Polistes lanio lanio workers from 19 colonies returned to their nest and performed trophallaxis with the queen as the first behavior after arrival. Mean return time ranged from 0.6 to 24.3 h, with a travel speed of 4.8 to 62.4 m per s at the release distances of 450 to 1,400 m (Table 1). Foraging areas increased with increasing release distance; the largest forage area was 13.2 km2 and the largest release distance was 2.050 km2.
Mean ± SE of the distance (m), forage area (km2), mean return period (h), return speed in m pers of Polistes lanio lanio (Hymenoptera: Vespidae) in an area with or without physical barriers between release points and their nests.
The return distance of P. lanio lanio from foraging confirms the capacity of Vespidae to travel great distances. Indeed, other authors have reported similar behavior for Polistes versicolor Olivier (Hymenoptera: Vespidae), with a maximum distance of 850 m and effective range of 200 m (Gobbi 1978). Ugolini (1986) reported that Polistes gallicus (Linnaeus) (Hymenoptera: Vespidae) had return distances of 300 to 400 m and > 600 m. Santos et al. (1994) found that Polistes canadensis canadensis (Linnaeus) (Hymenoptera: Vespidae) exhibited foraging distances from 50 to 250 m with 80% return of workers.
The foraging area of P. lanio lanio workers and the increase of return time with distance from the release point was expected. A similar observation also was reported for vespula germanica (Fab.) (Hymenoptera: Vespidae) by Moreyra et al. (2016). Wasps with resources such as prey, nectar, wood, and water reduce return time (Prezoto & Gobbi 2005). We also noted in our area that buildings and the Atlantic Forest may reduce return speed of P. lanio lanio, because the absence of these 2 obstacles increased the speed of return to its respective colony.
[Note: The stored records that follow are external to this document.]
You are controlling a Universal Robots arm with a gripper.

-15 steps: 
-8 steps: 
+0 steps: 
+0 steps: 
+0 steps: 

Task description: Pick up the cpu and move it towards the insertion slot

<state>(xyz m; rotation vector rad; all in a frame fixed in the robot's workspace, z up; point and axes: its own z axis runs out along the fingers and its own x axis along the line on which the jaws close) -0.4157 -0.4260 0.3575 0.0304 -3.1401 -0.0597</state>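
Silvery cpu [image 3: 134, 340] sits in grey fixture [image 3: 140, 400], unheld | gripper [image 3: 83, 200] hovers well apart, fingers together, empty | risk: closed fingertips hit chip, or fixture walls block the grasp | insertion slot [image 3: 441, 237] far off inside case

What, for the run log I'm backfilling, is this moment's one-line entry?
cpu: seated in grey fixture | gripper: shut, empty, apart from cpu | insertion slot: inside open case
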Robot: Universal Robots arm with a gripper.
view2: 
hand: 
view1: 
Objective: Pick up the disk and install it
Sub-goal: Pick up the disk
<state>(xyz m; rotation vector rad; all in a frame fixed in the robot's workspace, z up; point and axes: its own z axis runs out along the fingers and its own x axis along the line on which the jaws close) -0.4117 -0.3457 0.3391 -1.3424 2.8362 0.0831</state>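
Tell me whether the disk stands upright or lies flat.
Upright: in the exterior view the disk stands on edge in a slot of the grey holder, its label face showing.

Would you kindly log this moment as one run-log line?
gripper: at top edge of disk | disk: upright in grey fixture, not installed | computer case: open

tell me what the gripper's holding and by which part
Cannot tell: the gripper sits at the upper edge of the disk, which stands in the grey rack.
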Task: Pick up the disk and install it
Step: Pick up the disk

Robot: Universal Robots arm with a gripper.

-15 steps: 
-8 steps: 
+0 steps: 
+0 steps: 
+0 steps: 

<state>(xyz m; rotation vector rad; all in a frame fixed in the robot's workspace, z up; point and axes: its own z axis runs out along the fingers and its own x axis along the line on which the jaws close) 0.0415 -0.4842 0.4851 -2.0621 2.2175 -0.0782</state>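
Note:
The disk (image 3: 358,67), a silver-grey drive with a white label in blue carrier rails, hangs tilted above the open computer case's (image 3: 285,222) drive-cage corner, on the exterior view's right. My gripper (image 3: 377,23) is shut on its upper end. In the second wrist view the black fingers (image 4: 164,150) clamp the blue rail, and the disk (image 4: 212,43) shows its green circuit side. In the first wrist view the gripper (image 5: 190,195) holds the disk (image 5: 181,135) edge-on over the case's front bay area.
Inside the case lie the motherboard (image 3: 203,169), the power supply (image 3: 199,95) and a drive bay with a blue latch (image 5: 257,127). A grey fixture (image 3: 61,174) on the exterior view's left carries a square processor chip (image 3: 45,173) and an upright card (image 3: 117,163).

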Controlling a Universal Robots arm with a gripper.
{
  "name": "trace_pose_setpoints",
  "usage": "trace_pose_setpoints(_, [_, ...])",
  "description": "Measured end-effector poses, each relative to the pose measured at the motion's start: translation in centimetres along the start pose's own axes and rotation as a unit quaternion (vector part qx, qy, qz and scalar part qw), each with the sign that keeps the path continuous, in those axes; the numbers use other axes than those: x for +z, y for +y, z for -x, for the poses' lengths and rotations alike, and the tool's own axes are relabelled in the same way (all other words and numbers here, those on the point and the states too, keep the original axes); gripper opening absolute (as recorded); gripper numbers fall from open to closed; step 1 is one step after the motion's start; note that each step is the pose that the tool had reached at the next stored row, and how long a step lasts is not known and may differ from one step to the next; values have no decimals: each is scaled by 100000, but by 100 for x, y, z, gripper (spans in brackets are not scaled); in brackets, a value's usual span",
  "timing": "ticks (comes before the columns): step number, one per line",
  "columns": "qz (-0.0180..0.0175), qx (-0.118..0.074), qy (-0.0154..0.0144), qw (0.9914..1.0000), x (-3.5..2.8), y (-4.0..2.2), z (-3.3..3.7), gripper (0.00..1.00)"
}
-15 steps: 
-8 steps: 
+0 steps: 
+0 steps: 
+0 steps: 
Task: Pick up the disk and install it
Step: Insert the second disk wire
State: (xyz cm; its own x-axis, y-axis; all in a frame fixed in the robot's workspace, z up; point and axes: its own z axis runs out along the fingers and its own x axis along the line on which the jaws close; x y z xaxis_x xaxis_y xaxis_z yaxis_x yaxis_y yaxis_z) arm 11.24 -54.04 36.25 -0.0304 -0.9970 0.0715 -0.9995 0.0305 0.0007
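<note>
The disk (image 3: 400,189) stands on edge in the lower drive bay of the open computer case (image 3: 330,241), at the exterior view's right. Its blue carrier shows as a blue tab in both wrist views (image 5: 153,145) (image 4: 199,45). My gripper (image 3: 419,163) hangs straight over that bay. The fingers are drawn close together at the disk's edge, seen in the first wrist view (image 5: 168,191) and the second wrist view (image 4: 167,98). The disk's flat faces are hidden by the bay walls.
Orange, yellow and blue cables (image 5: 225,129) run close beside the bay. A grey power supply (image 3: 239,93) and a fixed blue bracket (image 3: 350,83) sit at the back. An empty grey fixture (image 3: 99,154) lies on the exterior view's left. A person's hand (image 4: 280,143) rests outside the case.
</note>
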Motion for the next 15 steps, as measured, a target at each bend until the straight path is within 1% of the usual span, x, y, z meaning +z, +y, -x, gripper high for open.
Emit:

Golding et al. (2005) found that return speed of vespula vulgaris (Linnaeus) (Hymenoptera: Vespidae) was lower, because they move back and forth in front of flowers before landing for feeding. In our study, P. lanio lanio workers returning from the 2,050 m release point reinforced the notion that wasps use visual cues for reference points when returning to the colony. Indeed, Mandal et al. (2017) reported that foraging Ropalidia marginata (Lepeletier) (Hymenoptera: Vespidae) may travel 1,500 m to accomplish the same task. The foraging area of 13.2 km2 for P. lanio lanio may be directly related to its larger body size. This was similarly observed by Prezoto and Gobbi (2005) where forage areas for Polistes simillimus Zikán (Hymenoptera: Vespidae) and Angipolybia pallens (Lepeletier) (Hymenoptera: Vespidae) were reported to be 7.6 and 1.8 km2, respectively.
Obstacles between P. lanio lanio workers and their colony may reduce return speed, because this behavior depends on factors such as environmental preferences as it relates to nesting requirements and resource availability (Kasper et al. 2008; Moreyra et al. 2017). We found that P. lanio lanio workers may return to their nests from long distances, although with greater speed up to 450 m. The return time of this wasp did not vary directly with nest distance due to the absence of obstacles along the flight path. However, the individual needs of each colony also influence this behavior.
We thank the following Brazilian agencies “Conselho Nacional de Desenvolvimento Cientifico e Tecnológico, Coordenação de Aperfeiçoamento de Pessoal de Nível Superior (Finance Code 001), Fundação de Amparo à Pesquisa do Estado de Minas Gerais” and “Programa Cooperativo sobre Proteção Florestal do Instituto de Pesquisas e Estudos Florestais” for scholarships and financial support.